*** Opening of Data to examine ***

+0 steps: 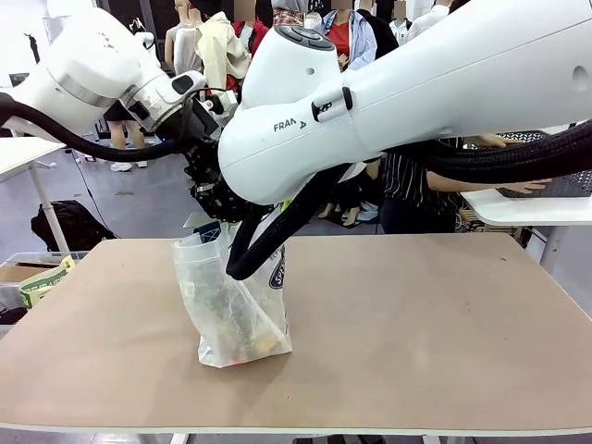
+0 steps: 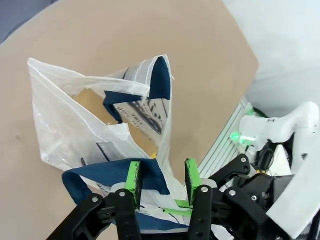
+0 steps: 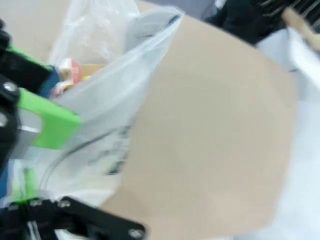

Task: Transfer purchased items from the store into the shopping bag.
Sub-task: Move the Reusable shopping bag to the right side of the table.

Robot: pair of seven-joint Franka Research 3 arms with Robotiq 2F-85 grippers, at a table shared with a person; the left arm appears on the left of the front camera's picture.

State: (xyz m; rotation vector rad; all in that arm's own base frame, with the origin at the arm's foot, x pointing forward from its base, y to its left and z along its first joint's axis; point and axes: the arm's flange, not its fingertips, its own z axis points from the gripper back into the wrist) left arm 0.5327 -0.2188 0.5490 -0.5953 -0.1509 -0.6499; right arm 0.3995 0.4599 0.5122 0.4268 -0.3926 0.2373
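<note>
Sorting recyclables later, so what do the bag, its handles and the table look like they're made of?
Bag: thin translucent plastic film, crinkled, contents showing through.
Handles: navy, opaque, probably thicker plastic; could be fabric.
Table: matte tan board, perhaps laminate or fibreboard.

The front view is bright and even, with soft light that seems to come from above; the table (image 1: 416,333) shows no hard shadows, only a faint dark patch under the bag (image 1: 236,314). The white right arm (image 1: 444,102) stands very close to the lens and looks large and a little soft, with pale glare on its upper shell. The left wrist view is sharp in the middle: the bag (image 2: 75,125) and the green pads (image 2: 133,175) are clear, while the table edges bend from the wide lens. The right wrist view is strongly blurred everywhere; the bag (image 3: 125,95) and a green pad (image 3: 55,127) are smeared, and the right edge is washed out white.
</note>
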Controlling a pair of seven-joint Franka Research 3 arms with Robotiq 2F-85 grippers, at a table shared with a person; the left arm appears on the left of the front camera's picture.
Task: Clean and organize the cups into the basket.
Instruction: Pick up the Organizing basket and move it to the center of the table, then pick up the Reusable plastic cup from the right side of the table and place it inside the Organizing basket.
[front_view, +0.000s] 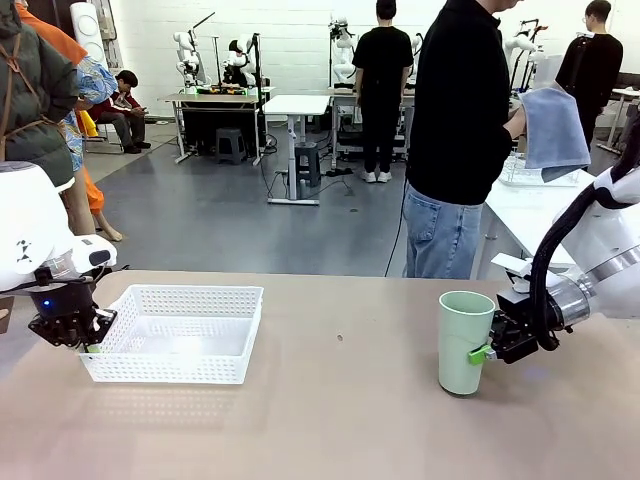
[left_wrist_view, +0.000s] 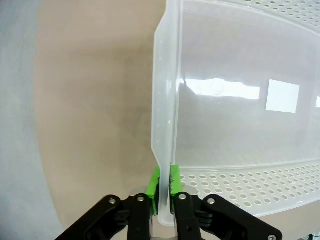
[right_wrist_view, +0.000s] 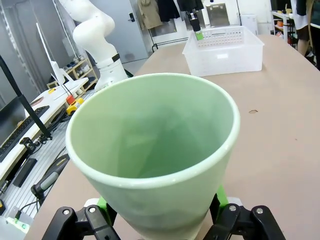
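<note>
Left gripper (left_wrist_view: 165, 181) is clamped on the basket (left_wrist_view: 167, 75), gripping its left side wall by the near corner (thin wall, pads almost meeting). Basket sits flat on the table (front_view: 340, 420), left side. Right gripper (right_wrist_view: 161, 200) has its jaws wide, straddling the mint cup (right_wrist_view: 150, 145) low on its body. The cup is upright on the table, well right of the basket. Can't tell if the pads touch it. Far side: a person (front_view: 460, 120) holds a blue cloth (front_view: 555, 125).

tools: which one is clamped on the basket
The left tool, shut on the white perforated plastic basket's wall; the right tool straddles the pale mint green tumbler.
</note>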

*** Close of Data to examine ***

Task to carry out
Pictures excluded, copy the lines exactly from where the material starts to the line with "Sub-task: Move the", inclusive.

Task result
+0 steps: 
+0 steps: 
+0 steps: 

Task: Transfer purchased items from the store into the shopping bag.
Sub-task: Move the Reusable shopping bag to the right side of the table.

The reply is now complete.